Among the big gainers were Antidepressants (up from $0.3 million to $10 million), Proton Pump Inhibitors (up 68% to $7.4 million), Urinary Tract Antispasmodics (up 58% to $5 million) and Transplant/Immunosuppressives (up 134% to $4.5 million). Faring less well were Statins (down 24% to $10.8 million), Beta-Blocking Agents (down 33% to $9.2 million), Antipsychotics—Other (down70% to $6.6 million) and Dermatological—Other (down 43 to $4.7 million).

The most advertised brands
It’s all about Forest Laboratories when it comes to the most advertised brands. Forest manufactured the three most advertised brands in medical/surgical journals in 2009, and four of the top eight. Topping the list with a huge additional outlay last year is Lexapro for anxiety and major depressive disorder (up 41% to $13.5 million).
In second place, but some distance behind, is Forest’s newly launched Savella Tablets for the treatment of fibromyalgia (debuted at $10 million), followed closely by the company’s beta-blocker Bystolic, which was launched in 2008 to treat hypertension. Forest’s other product is its staple Alzheimer’s treatment Namenda (flat at $4.9 million).

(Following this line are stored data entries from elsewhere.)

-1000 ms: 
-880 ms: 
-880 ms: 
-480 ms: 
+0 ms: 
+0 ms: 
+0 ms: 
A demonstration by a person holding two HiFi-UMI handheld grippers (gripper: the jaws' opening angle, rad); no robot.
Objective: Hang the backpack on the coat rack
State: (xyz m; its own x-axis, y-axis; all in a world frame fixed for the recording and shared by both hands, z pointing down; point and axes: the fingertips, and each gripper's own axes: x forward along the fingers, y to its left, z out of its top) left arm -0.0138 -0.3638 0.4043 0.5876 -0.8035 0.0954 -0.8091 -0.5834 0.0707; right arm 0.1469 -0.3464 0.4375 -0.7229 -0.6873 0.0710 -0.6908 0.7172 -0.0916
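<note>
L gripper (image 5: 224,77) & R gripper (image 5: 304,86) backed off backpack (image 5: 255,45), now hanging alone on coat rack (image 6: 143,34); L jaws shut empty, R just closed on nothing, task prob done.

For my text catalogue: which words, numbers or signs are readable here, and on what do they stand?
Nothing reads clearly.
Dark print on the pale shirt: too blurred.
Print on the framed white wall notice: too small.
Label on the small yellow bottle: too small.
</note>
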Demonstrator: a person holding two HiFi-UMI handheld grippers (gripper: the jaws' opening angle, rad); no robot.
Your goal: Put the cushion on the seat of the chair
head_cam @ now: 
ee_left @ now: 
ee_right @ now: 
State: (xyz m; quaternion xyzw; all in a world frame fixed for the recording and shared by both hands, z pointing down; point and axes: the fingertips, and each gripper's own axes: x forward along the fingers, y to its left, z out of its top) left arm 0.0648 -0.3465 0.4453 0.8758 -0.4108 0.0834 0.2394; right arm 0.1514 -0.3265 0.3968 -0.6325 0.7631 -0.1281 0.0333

The most advertised non-Forest product was the antidepressant Pristiq from Wyeth (now Pfizer, down 20% to $7.4 million). Still doing the rounds is Pfizer’s Lipitor (down 19% to $6.6 million) and Merck’s Type 2 diabetes treatment Janumet/Januvia (up 38 % to $6.1 milllion).

Outside of the top six, ad expenditures tail off sharply, with a clutch of products all accounting for between $3.5 million and $5 million in outlays. These include: Eli Lilly’s Humalog for Type 1 diabetes (up 39% to $4.9 million); Novo Nordisk’s Levemir for Type 1 and Type 2 diabetes (down 11% to $4.8 million); Tap Pharmaceutical’s newly launched Kapidex to treat heartburn ($4.4 million) Eli Lilly’s Cymbalta for serious depression (down 73% to $3.8 million); Amylin/Lilly’s Byetta for Type 2 diabetes (down 27% to $3.6 million); and Genentech’s oncology drug Avastin (up 61% to $3.5 million).

As medical/surgical journal publishers continue their quests to both survive and to develop new and supplementary revenue channels (read: digital) it remains to be seen whether they can recover from the latest round of red ink. But there are some encouraging signs at the start of 2010, with sizable gains reported, particularly in the primary care space.